Maïs was historisch gezien, en is nog steeds, een zeer belangrijk graan. voor Sloveense boerderijen. Het werd gebruikt om boerderijdieren te voeren en om verschillende gerechten te maken - lepelbrood met kaantjes, maïsmeel werd gecombineerd met tarwemeel om brood te maken. Maïsbrood met melk was ook een van de traditionele Sloveense ontbijtgerechten. Maïs werd op bijna elke boerderij in mei of juni geplant en had ongeveer drie tot vier maanden nodig om te rijpen. Boeren van naburige boerderijen hielpen elkaar meestal met boerderijtaken, zoals het pellen van maïs.

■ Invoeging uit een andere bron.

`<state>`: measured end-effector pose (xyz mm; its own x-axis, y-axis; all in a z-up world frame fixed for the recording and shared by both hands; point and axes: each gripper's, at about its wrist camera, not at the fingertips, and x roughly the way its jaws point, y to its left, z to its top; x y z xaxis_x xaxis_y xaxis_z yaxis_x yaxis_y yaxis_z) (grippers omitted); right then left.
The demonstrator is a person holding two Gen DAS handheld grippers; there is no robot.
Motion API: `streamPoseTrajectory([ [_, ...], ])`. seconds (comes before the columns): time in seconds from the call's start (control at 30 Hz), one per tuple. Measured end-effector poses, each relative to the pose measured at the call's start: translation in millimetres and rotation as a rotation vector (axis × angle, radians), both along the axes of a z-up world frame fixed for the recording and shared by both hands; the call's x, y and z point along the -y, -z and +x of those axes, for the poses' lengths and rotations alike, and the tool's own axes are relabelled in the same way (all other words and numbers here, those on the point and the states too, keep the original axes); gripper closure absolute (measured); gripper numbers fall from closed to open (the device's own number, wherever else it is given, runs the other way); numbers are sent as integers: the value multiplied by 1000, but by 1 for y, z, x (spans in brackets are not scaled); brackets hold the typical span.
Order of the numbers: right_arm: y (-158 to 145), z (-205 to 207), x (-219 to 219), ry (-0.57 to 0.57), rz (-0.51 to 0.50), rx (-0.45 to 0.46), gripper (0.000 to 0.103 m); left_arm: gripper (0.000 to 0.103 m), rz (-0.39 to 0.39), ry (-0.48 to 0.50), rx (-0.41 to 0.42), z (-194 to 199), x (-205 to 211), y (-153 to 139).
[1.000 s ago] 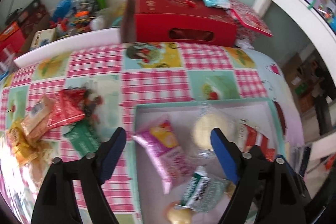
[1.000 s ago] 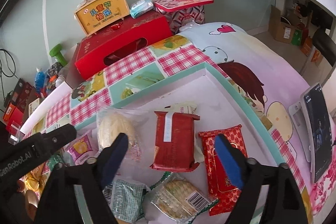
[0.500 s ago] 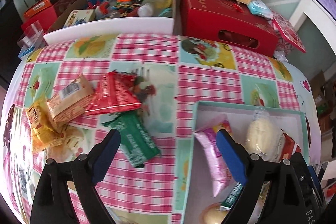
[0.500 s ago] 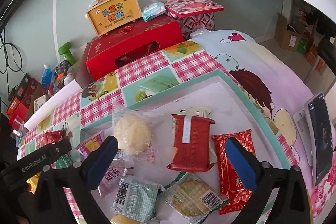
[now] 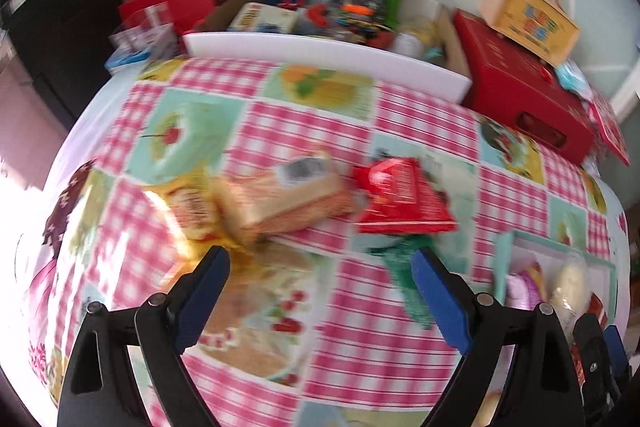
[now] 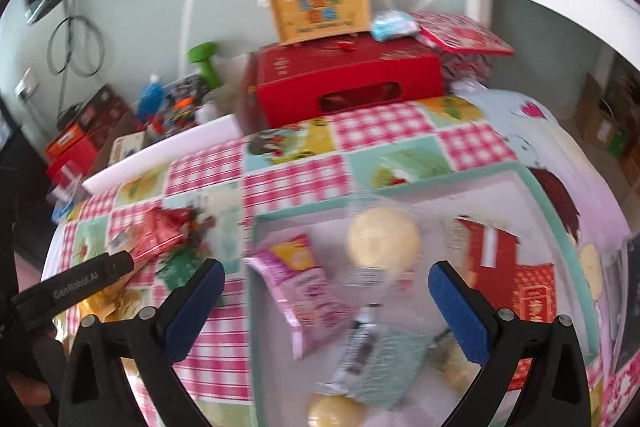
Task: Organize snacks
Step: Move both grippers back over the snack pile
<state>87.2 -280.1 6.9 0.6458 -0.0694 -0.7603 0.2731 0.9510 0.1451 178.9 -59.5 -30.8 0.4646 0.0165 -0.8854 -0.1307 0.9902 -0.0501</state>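
Snacks in sealed wrappers lie in two groups on a table spread with a pink gingham cloth [image 5: 352, 331] set with picture squares. To the left, loose on the cloth, sit a yellow packet [image 5: 188, 211], a tan wafer-like pack [image 5: 288, 199] with a barcode label leaning against it, a red packet [image 5: 404, 199] just right of that, and a green packet [image 5: 404, 267] near the red one's lower edge; all are blurred, so their print cannot be read. To the right, a shallow white tray with a teal rim [image 6: 532, 183] holds the rest: a pink pouch [image 6: 308, 283], a pale round bun in clear film [image 6: 384, 239], a red pack with a white band [image 6: 492, 251], a red and gold sachet [image 6: 536, 291], a pale green foil pack [image 6: 380, 359] and two more pale round pieces at the near edge. The left gripper [image 5: 320, 291] hangs over the cloth near the loose pile, its blue-padded fingers spread apart with nothing between them. The right gripper [image 6: 326, 301] hovers over the tray's left part, its fingers wide apart and touching no snack. At the far edge stand a red carton [image 6: 344, 83] with a yellow handled box [image 6: 320, 7] on top.
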Motion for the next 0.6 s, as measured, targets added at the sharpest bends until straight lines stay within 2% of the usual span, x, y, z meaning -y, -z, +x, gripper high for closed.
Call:
streamPoseTrajectory([
  [0.17, 2, 8, -35, -88, -5, 4, 0, 10, -14, -71, 9, -6, -41, -1],
  [0.43, 9, 19, -88, -225, -21, 15, 0, 11, -91, -196, -1, -14, -109, 5],
  [0.6, 23, 27, -108, -279, -38, 4, 0, 11, -121, -238, -14, -13, -131, 14],
])
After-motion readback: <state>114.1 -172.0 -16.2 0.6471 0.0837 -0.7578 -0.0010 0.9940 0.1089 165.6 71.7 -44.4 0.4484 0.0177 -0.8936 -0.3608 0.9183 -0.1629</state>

Het proces was heel eenvoudig - ze plukten eerst de maïskolven en brachten die mee naar huis om er een stapel van te maken. Onder de stapel verstopten ze "baba", een fles sterke drank of een andere drank om de boeren te motiveren bij het pellen van de maïs.
Een huisvrouw was meestal de hele dag bezig met het bereiden van verschillende gerechten voor iedereen die haar hielp. Het pellen van de maïs begon traditioneel 's avonds, wanneer iedereen klaar was met zijn boerderijtaken en een buurman kon helpen. Vrouwen verwijderden de meeste maïskafjes en lieten er twee of drie over. Mannen bonden dan twee van de maïskolven samen en vervoerden ze naar een stal (kozolec) waar ze te drogen werden gelegd. Als al het werk gedaan was, brachten ze wat tijd met elkaar door, aten ze de heerlijke traditionele maaltijden die de huisvrouw had bereid en dronken ze een paar drankjes om te vieren dat het werk goed was gedaan.